Aim of the exercise >>
Produce an exact transcription of the data, with the images left out.

Raw data section start

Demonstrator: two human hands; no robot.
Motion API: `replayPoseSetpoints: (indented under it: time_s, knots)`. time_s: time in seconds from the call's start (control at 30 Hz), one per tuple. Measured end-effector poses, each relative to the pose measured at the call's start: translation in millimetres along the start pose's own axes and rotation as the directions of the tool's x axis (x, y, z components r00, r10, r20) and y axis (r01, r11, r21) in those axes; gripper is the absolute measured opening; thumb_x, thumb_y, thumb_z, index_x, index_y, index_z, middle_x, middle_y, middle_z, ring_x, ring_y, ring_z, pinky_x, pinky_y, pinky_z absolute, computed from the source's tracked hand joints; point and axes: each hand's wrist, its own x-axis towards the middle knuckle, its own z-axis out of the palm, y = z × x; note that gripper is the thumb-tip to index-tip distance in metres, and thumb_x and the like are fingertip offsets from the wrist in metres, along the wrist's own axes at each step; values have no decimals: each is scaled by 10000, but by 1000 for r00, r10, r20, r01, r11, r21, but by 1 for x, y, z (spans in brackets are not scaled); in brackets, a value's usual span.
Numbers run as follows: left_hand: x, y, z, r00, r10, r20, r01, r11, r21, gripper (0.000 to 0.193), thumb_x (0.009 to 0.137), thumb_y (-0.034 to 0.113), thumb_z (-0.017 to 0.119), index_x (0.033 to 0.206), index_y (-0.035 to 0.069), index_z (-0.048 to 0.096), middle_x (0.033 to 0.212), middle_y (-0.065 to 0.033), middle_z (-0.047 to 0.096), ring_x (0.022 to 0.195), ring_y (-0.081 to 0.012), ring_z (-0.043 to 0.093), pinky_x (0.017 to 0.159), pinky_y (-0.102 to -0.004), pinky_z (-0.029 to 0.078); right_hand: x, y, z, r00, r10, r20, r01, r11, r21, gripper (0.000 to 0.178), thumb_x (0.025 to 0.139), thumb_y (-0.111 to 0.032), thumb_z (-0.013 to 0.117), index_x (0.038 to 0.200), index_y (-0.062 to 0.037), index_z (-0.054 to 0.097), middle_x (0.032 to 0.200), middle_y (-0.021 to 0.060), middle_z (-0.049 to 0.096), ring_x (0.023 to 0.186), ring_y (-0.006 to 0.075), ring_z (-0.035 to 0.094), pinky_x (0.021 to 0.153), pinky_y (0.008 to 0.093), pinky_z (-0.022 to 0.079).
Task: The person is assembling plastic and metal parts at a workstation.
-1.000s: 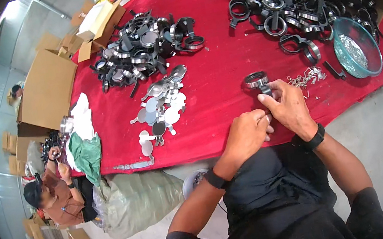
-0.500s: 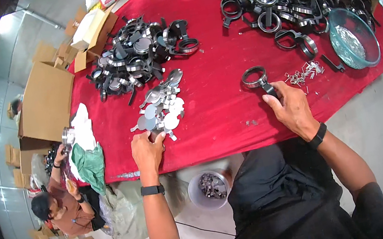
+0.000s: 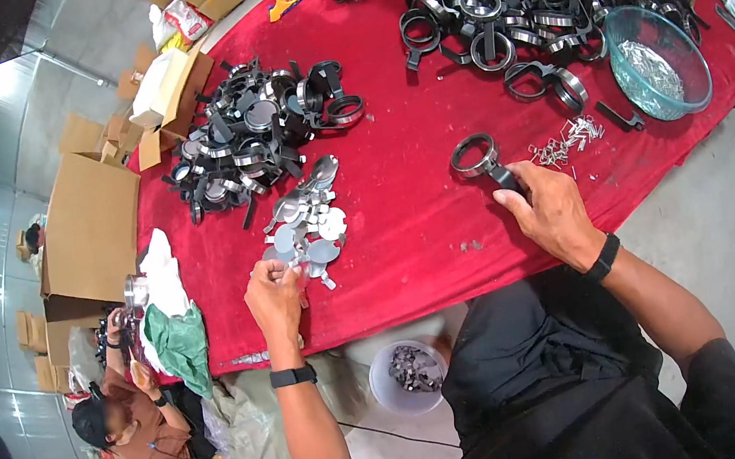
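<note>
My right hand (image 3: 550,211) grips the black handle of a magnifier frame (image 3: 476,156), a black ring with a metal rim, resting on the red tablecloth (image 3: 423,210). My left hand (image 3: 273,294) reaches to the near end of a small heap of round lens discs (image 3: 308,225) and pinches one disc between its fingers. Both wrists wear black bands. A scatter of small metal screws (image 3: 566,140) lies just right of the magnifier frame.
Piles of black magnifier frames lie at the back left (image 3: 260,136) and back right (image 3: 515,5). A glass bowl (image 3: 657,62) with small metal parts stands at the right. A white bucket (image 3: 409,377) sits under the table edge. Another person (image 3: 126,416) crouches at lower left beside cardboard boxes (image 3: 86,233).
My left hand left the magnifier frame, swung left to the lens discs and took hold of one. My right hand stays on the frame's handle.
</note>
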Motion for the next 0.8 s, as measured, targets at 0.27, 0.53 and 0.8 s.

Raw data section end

Answer to this problem >>
Demonstrator: two human hands; no robot.
Motion API: `replayPoseSetpoints: (indented under it: time_s, knots)`. time_s: time in seconds from the call's start (control at 30 Hz), one per tuple. Measured end-effector poses, each relative to the pose measured at the call's start: translation in millimetres along the start pose's own axes and rotation as the directions of the tool's x axis (x, y, z components r00, r10, r20) and y axis (r01, r11, r21) in those axes; gripper is the absolute measured opening; thumb_x, thumb_y, thumb_z, index_x, index_y, index_z, middle_x, middle_y, middle_z, ring_x, ring_y, ring_z, pinky_x, pinky_y, pinky_z absolute, computed from the source's tracked hand joints; point and axes: each hand's wrist, its own x-axis towards the middle knuckle, its own z-axis out of the palm, y = z × x; note that gripper is the thumb-tip to index-tip distance in metres, and thumb_x and the like are fingertip offsets from the wrist in metres, along the wrist's own axes at each step; values have no decimals: each is scaled by 10000, but by 1000 for r00, r10, r20, r01, r11, r21, but by 1 for x, y, z (spans in brackets are not scaled); in brackets, a value's usual span.
Numbers run as follows: left_hand: x, y, z, r00, r10, r20, r01, r11, r21, gripper (0.000 to 0.193), thumb_x (0.009 to 0.137), thumb_y (-0.034 to 0.113), thumb_z (-0.017 to 0.119), index_x (0.033 to 0.206), index_y (-0.035 to 0.069), index_z (-0.048 to 0.096), middle_x (0.033 to 0.212), middle_y (-0.065 to 0.033), middle_z (-0.047 to 0.096), ring_x (0.022 to 0.195), ring_y (-0.081 to 0.012), ring_z (-0.043 to 0.093), pinky_x (0.017 to 0.159), pinky_y (-0.102 to -0.004), pinky_z (-0.029 to 0.078); right_hand: x, y, z, r00, r10, r20, r01, r11, r21, gripper (0.000 to 0.178), thumb_x (0.025 to 0.139), thumb_y (-0.111 to 0.032), thumb_z (-0.013 to 0.117), index_x (0.038 to 0.200), index_y (-0.062 to 0.037), index_z (-0.054 to 0.097), middle_x (0.032 to 0.200), middle_y (-0.021 to 0.060), middle_z (-0.049 to 0.096), ring_x (0.023 to 0.186), ring_y (-0.006 to 0.075), ring_z (-0.035 to 0.094), pinky_x (0.021 to 0.153), pinky_y (0.008 to 0.093), pinky_z (-0.022 to 0.079).
Task: The person is assembling plastic and metal parts at a workstation.
-1.000s: 
-0.500s: 
+0.000s: 
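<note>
My right hand (image 3: 550,211) grips the black handle of a magnifier frame (image 3: 476,156), a black ring with a metal rim, resting on the red tablecloth (image 3: 423,210). My left hand (image 3: 273,294) reaches to the near end of a small heap of round lens discs (image 3: 308,225) and pinches one disc between its fingers. Both wrists wear black bands. A scatter of small metal screws (image 3: 566,140) lies just right of the magnifier frame.
Piles of black magnifier frames lie at the back left (image 3: 260,136) and back right (image 3: 515,5). A glass bowl (image 3: 657,62) with small metal parts stands at the right. A white bucket (image 3: 409,377) sits under the table edge. Another person (image 3: 126,416) crouches at lower left beside cardboard boxes (image 3: 86,233).
My left hand left the magnifier frame, swung left to the lens discs and took hold of one. My right hand stays on the frame's handle.
</note>
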Motion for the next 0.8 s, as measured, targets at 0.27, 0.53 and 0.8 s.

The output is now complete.